If you’re not a first-time buyer, the threshold for Stamp Duty on a property is £250,000. After this you’ll pay 5% of the property’s value.
Originally, the rate began at £125,000 with 2% being charged between £125,000 and £250,000. Now if the property you are buying is costing £325,000, you’ll pay Stamp Duty on the portion between £250,000 and £325,000 which is £3,750.
The New SDLT Threshold If You’re Not a First Time Buyer
The SDLT nil rate has increased from £125,000 to £250,000 for all non-first-time buyers:
- £0 – £250,000 = 0%
- £250,001 – £925,000 = 5%
- £925,001 – £1,500,000 = 10%
- £1,500,001 and above = 12%
The New SDLT Threshold for First Time Buyers
The SDLT nil rate has increased from £300,000 to £425,000 for all first-time buyers:
- £0 – £425,000 = 0%
- £425,001 – £625,000 = 5%
After £625,000 the duty is the same as for non-first-time buyers.
Are the Cuts Worthwhile?
A global pandemic sparked the adjustment in Stamp Duty to try to keep the market alive in a time of lockdowns. What’s good about these changes is that they are permanent.
So if you’re a buyer you won’t be stressed out and rushing to hit a certain date before the duty is raised.
But the savings aren’t huge, with only £2,500 in Stamp Duty tax cuts available for properties of £250,000 and above.
But mortgage interest rates are rising and as these conveyancing solicitors in Chelmsford put it:
“The permanent cuts are welcomed up and down the UK. The cuts are set to benefit the housing market and the broader economy, including job and social mobility. However, due to the current economic crisis relating to rising interest rates, housing may remain inaccessible since mortgage rates will continue to increase.”
And others argue the cuts will actually have a negative effect.
What are the Issues?
As the cost-of-living crisis deepens, borrowing money will become harder to afford. This can push first-time buyers and lower earners away from the market and fuel a rise in those buying second homes or landlords looking to buy extra properties.
And according to a Guardian newspaper report, some experts argue the real issue is not necessarily in the cost but in the supply of houses. Without an adequate supply of new homes the cut in Stamp Duty Land Tax could just mean inflation increases.
Will Anyone Move Home Now Anyway?
Stamp Duty has always been looked at as a negative tax because it’s paid by the home buyer not the seller.
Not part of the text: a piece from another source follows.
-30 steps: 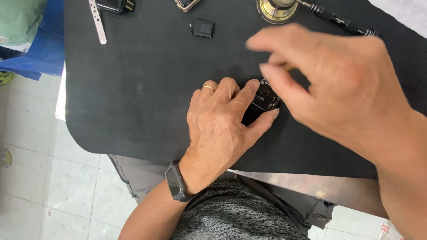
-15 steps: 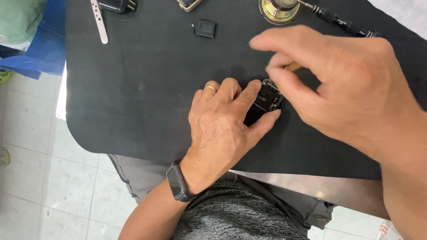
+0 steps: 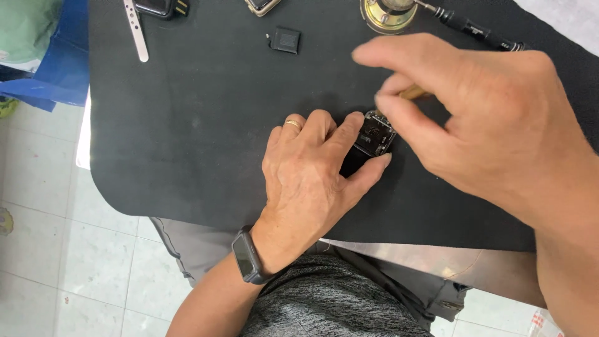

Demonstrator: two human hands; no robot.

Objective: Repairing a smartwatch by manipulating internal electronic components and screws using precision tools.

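Work is judged mid-way: a small black square device with its internals exposed [image 3: 373,134] is pinned on the black desk mat [image 3: 187,125] by the left hand [image 3: 312,181], grip closed around it. A thin brown-handled tool [image 3: 413,93] is pinched in the right hand [image 3: 474,118], tip at the open casing; reassembly is left undone.

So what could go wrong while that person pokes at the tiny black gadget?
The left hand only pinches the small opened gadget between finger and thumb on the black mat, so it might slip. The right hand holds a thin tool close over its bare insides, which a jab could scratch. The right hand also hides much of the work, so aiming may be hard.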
It’s perhaps a tax on positive action.
Moving home is expensive. So even with cuts to the Stamp Duty, will anyone want the additional expenses of moving home when it’s not necessary, or there are more pressing bills to pay? We’re in a crisis where people are being advised to re-use tea bags.
Previous cuts had increased mortgage borrowing but creating a tax holiday vs installing a permanent change has a different effect. When there’s a tax holiday people will rush to avoid missing out. The sense of urgency just isn’t there when it’s a permanent change.
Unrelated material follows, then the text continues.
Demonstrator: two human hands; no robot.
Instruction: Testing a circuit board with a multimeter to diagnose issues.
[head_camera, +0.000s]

And of course, all this is in the backdrop of increasing interest rates, making borrowing more expensive, which wasn’t the case when Stamp Duty had been relaxed in previous years.
Today, it’s not the deposit requirements that stops people getting mortgages, it’s the cost of the mortgages themselves. With interest rates on fixed rate mortgages as high as 6% in some cases, it’s understandable that low earners and first-time buyers aren’t in the same position as wealthier earners and those buying second homes when it comes to mortgage affordability.
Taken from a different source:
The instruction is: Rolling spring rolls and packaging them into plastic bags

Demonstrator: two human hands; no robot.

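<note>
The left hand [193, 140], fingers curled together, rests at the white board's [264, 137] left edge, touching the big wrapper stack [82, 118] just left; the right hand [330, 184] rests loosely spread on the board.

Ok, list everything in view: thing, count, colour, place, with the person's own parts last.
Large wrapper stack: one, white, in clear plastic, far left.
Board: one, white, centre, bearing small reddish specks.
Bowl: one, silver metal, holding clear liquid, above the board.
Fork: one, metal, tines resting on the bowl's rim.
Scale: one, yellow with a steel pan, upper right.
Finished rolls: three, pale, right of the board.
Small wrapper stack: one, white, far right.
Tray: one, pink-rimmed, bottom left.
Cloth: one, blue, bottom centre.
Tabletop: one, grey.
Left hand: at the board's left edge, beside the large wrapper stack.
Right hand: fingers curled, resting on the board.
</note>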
But it could be a benefit for people buying homes with cash, or those looking to downsize. Interestingly, downsizing can help ease the pressure where there are supply issues.
Time will tell as to whether a Stamp Duty Tax cut will benefit anyone. In theory any cut should be a positive step, but how it affects buyers in the context of the real world remains to be seen.
Downsizers, cash buyers and those with good incomes might be the biggest winners.